**Problem statement**: Transcribe the data that follows without changing a word, and omit the pictures.

Stored data: Begin

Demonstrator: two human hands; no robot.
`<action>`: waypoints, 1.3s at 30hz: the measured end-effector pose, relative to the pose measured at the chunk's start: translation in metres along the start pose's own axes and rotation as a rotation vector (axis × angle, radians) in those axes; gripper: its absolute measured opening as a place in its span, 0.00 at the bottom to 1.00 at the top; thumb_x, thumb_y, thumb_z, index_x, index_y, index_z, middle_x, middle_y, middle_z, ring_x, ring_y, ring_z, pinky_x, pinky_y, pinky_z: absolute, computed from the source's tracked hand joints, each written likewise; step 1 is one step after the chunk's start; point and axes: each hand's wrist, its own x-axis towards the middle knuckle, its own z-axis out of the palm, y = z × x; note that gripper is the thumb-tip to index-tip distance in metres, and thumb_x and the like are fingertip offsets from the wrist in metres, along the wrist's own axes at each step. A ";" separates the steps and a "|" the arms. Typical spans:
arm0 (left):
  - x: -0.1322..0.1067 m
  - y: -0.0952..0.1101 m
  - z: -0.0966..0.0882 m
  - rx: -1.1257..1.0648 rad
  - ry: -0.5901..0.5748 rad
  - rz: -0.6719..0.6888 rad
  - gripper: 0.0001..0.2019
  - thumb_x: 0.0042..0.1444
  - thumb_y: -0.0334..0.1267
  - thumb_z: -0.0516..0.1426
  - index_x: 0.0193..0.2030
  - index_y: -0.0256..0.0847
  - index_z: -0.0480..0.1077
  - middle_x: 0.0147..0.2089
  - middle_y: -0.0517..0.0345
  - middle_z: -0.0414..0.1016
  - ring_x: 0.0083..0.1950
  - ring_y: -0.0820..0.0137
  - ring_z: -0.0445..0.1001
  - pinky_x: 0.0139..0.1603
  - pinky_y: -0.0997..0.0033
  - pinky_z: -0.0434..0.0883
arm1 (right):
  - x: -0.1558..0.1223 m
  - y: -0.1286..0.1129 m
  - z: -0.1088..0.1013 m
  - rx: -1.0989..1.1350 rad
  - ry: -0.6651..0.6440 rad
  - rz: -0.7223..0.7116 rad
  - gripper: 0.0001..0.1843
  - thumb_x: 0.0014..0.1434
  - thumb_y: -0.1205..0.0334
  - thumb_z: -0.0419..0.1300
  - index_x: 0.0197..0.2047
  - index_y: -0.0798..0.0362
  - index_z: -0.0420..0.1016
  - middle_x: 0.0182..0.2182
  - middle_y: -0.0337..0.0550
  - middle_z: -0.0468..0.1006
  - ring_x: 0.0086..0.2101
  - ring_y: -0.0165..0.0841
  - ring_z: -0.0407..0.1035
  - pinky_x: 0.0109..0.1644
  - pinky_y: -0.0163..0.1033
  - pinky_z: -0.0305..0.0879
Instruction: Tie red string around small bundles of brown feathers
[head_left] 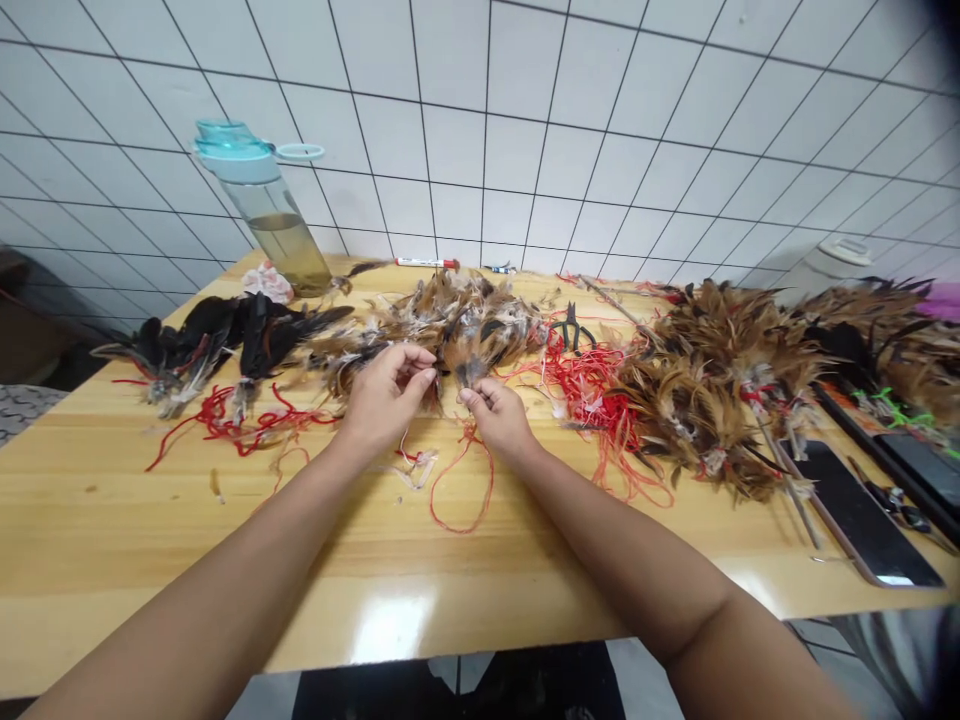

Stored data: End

**Response area**:
Demonstrator: two human hands; no robot.
`<action>`: waypoints, 1.3s at 30hz: the measured end-effector pose, relative to the pose measured at the chunk's start: translation in metres along the start pose's own axes and rotation as a rotation vector (axis × angle, radians) in those axes; gripper: its absolute measured opening as a place in its span, 0.00 at the bottom to 1.00 at the top; thumb_x, thumb_y, thumb_z, index_x, index_y, index_z, middle_x, middle_y, middle_z, ring_x, ring_y, ring_z, pinky_x, pinky_y, pinky_z: absolute, computed from the source's tracked hand joints, each written likewise; step 1 is one step after the chunk's start; point and axes: each hand's wrist, its own x-axis towards the middle knuckle, its own z-axis out of the palm, y = z × x; note that gripper is the thumb-tip to index-tip distance in metres, and thumb_x and the like are fingertip offsets from the wrist in metres, along the wrist's own axes at each step. A ";" separates the steps and a "|" the arms. Typical spans:
arm0 (left):
  - x: -0.1322..0.1067 m
  - y: -0.0952..0.1101 m
  - z: -0.0966..0.0882 m
  - rx: -1.1257..1.0648 rad
  - ry: -0.5901..0.5748 rad
  - rz: -0.6719..0.6888 rad
  - gripper: 0.0001..0.2019
  - thumb_x: 0.0042..0.1444
  - thumb_y: -0.0334..0.1267
  - thumb_z: -0.0516..0.1426
  - index_x: 0.0193..0.2030
  - index_y: -0.0256..0.0847
  - index_z: -0.0480..0.1077
  - middle_x: 0.0147..0.2089
  - middle_y: -0.0517..0.0345
  - middle_z: -0.0414..0.1016
  - ring_x: 0.0083..0.1950
  - ring_y: -0.0820..0.0137
  - ring_z: -0.0445..0.1001
  - pinky_x: 0.0139..0.1603
  - pinky_y: -0.0997..0.0033
  - pinky_z: -0.0434..0.0883
arm1 (right):
  - x: -0.1558..0.1223 m
  - y: -0.1286..0.1129 m
  - z: -0.1088..0.1013 m
  - rx: -1.0989..1.1350 rad
  - ry: -0.6651..0.6440 rad
  - rz: -0.7223..0.7116 rad
  - gripper: 0.0001..0.1843
  - thumb_x: 0.0014..0.1434
  - thumb_y: -0.1205..0.0334
  - thumb_z: -0.0419..0.1300
  - index_x: 0.0197..0.2047
  - index_y: -0.0798..0.0362
  - index_z: -0.0420..0.1016
  - middle_x: 0.0182..0.2182
  - middle_y: -0.0337..0.0550
  - middle_z: -0.0468..0.1006
  - ring_x: 0.0086..0.2101
  - ring_y: -0.0165..0.0841
  - ring_z: -0.0407..0.1035
  - pinky_x: 0.0109..0.1644
  - pinky_y: -0.0163..0.1033
  - pinky_z: -0.0305..0.0879
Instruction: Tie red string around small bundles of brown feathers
[head_left] 

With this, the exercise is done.